The park is open year-round, and you can rent a rowboat, kayak or canoe in the summer and then come back in the winter to rent snowshoes and take a hike with a park naturalist to see who’s been active in the woods. Climb the Dickenson Hill Fire Tower for views of the Massachusett’s Berkshires and Vermont’s Green Mountains and our own Adirondacks.
The park gives you a lot of reasons to get outdoors, which is good for everyone. And it’s available to everyone: there is a handicapaccessible trail and fishing dock, and picnic tables, pavilions and the beach at Long Lake are also accessible.
(Photo: The recently opened Welcome Center to Grafton Lakes Park.)
Their recently opened Welcome Center is a portal to the outdoors for kids and adults. Visit their owl, handle animal pelts, meet a turtle here. The park offers educational programs for kids from first grade through high school.
Nearby the plateau, and worth a visit, especially for bird watchers, is Schodack Island State Park in Schodack Landing, with seven miles of Hudson River and Schodack Creek shoreline. A portion of the park has been given over to a Bird Conservation Area that shelters bald eagles, who regularly use the area for roosting and nesting. A variety of habitats has attracted an abundance of birds, including osprey and the Cerulean Warbler, whose populations numbers are of special concern.
Schodack Island has eight miles of multi-use trails that give access to a number of different ecological communities, a boat launch, campsites and bike trails.

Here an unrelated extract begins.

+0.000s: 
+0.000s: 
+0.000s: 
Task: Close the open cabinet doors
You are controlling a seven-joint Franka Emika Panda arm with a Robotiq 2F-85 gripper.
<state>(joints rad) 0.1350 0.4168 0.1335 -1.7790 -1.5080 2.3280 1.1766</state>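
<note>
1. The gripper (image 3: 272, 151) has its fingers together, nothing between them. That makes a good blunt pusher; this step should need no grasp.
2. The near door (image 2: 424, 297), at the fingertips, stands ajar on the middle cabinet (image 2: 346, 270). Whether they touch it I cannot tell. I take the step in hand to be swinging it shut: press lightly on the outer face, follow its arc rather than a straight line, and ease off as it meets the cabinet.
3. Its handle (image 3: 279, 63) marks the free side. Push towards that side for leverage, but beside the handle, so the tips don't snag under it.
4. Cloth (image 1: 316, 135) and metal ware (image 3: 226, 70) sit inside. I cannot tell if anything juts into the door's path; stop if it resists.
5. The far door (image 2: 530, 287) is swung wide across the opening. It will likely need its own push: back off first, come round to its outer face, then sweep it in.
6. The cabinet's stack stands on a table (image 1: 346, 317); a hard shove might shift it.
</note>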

The Rensselaer Plateau Alliance is composed of 32 disparate member groups, ones you’d expect like the Rensselaer Land Trust and Audubon New York, and ones you wouldn’t, like the Northeastern Cave Conservancy and Saratoga Mountain Bike Association. All share the objective of preserving the geology, history and wildlife of the fifth largest forested region in New York State.
If you go:
Cherry Plain State Park – 10 State Park Road, Petersburg, NY. 518-733-5400.
Biking, boating, camping, cross-country skiing, fishing, hiking, hunting, ice fishing, picnic areas (accessible), playgrounds, recreational programs, snowmobiling, swimming beach.

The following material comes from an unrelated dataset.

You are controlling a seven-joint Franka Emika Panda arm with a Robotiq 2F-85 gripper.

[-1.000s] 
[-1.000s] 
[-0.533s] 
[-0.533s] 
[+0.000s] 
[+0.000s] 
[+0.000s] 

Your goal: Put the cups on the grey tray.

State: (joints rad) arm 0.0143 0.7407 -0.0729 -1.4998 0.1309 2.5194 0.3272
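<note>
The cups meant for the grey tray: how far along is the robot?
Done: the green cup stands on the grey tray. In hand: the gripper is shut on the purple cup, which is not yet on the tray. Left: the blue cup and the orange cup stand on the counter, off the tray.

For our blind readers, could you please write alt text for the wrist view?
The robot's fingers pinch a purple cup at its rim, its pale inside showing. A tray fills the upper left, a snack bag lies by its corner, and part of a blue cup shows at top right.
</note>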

Open May 1 to Veterans Day (Monday, November 12) 8 a.m. to sunset, seven days a week.
Dyken Pond Environmental Education Center – 475 Dyken Pond Road, Cropseyville, NY. 518-658-2055.
Hiking, boat rentals, cross-country skiing, fishing, geocaching, school programs, snowshoeing.
Open year-round, during daylight hours.
Grafton Lakes State Park – 100 Grafton Lakes State Park Way, Cropseyville, NY. 518-279- 1155.
Biking, boat rentals, bridle path, crosscountry skiing, fishing (accessible), hiking, hunting, fishing, ice skating, nature trails, playgrounds, picnic areas, snowmobiling, snowshoeing, swimming beach (accessible).
Open year-round, 8 a.m. to dusk.
Schodack Island State Park – 1 Schodack Island Way, Schodack Landing, NY. 518-732- 0187.
Biking, boating, camping, cross-country skiing, fishing, hiking, hunting, ice skating and snowshoe trails (accessible), playgrounds, picnic areas, playing fields.